Other Income (Expenses), Net

Other income (expenses), net were $0.2 million for the three months ended March 31, 2025, compared to $(0.6) million for the three months ended March 31, 2024.

Equity in Loss of Affiliates

Equity in loss of affiliates was $1.0 million for the three months ended March 31, 2024 due to recognition of the employee stock ownership plan expenses from the Company’s unconsolidated investee as a result of the divestiture of the Greater China assets and business operations. There was no equity in loss of affiliates for the three months ended March 31, 2025.

Net Loss from Continuing Operations

Net loss from continuing operations was $(3.2) million for the three months ended March 31, 2025, compared to $(9.4) million for the three months ended March 31, 2024. Net loss from continuing operations per share attributable to ordinary shareholders was $(0.02) for the three months ended March 31, 2025, compared to $(0.05) for the three months ended March 31, 2024.

Net Loss from Discontinued Operations

On April 2, 2024, the Company closed the China divestiture announced on February 7, 2024 (the "Transaction"). In accordance with ASC 205-20, the Company determined that the Transaction represented a strategic shift that had a major effect on the business and therefore, met the criteria for classification as discontinued operations. As a result, the Company recognized a loss from discontinued operations of $6.9 million for the three months ended March 31, 2024.

Net Loss

Net loss was $(3.2) million for the three months ended March 31, 2025, compared to $(16.3) million for the three months ended March 31, 2024. Net loss per share attributable to ordinary shareholders was $(0.02) for the three months ended March 31, 2025, compared to $(0.09) for the three months ended March 31, 2024.

About Givastomig

Givastomig (TJ033721 / ABL111) is a bispecific antibody targeting Claudin 18.2 ("CLDN18.2")-positive tumor cells. It conditionally activates T cells through the 4-1BB signaling pathway in the tumor microenvironment where CLDN18.2 is expressed. Givastomig is being developed for first line ("1L") metastatic gastric cancers, with further potential in other solid tumors. In Phase 1 trials, givastomig has shown promising anti-tumor activity attributable to a potential synergistic effect of proximal interaction between CLDN18.2 on tumor cells and 4-1BB on T cells in the tumor microenvironment, while minimizing toxicities commonly seen with other 4-1BB agents.

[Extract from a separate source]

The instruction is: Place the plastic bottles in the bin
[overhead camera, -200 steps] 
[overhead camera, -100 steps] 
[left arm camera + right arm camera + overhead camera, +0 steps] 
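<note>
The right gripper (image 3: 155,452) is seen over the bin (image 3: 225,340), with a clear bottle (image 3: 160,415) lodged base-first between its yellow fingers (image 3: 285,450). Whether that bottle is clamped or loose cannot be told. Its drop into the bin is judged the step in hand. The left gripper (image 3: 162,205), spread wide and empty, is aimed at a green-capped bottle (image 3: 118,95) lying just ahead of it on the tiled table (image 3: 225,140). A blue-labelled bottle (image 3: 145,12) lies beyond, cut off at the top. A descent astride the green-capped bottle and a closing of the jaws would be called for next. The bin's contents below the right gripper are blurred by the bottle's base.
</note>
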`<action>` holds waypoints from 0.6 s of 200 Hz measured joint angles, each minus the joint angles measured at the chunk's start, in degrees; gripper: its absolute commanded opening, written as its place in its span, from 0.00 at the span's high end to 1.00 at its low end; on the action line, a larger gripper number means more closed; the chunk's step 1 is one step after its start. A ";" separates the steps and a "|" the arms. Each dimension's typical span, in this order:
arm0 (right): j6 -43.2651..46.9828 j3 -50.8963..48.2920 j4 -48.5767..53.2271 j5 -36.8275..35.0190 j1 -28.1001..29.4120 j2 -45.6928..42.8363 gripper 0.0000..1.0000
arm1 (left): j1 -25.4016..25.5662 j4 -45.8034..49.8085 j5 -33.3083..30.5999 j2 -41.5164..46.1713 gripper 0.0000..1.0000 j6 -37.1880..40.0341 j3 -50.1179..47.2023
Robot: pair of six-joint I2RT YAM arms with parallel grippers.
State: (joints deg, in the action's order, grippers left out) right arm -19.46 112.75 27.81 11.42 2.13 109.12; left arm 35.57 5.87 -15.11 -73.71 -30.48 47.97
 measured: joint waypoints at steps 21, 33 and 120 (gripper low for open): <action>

The ongoing Phase 1b study is evaluating givastomig for the treatment of gastric cancer in the 1L setting in combination with standard of care, nivolumab (an anti-PD-1 checkpoint inhibitor) plus chemotherapy, in dose escalation and dose expansion cohorts. Dose escalation is complete, and enrollment in the first dose expansion cohort (n=20) finished ahead of schedule. Enrollment continues to progress ahead of schedule in the second dose expansion cohort (n=20). The study builds on positive Phase 1 monotherapy data.

Givastomig is being jointly developed through a global partnership with ABL Bio, in which I-Mab is the lead party and shares worldwide rights, excluding Greater China and South Korea, equally with ABL Bio.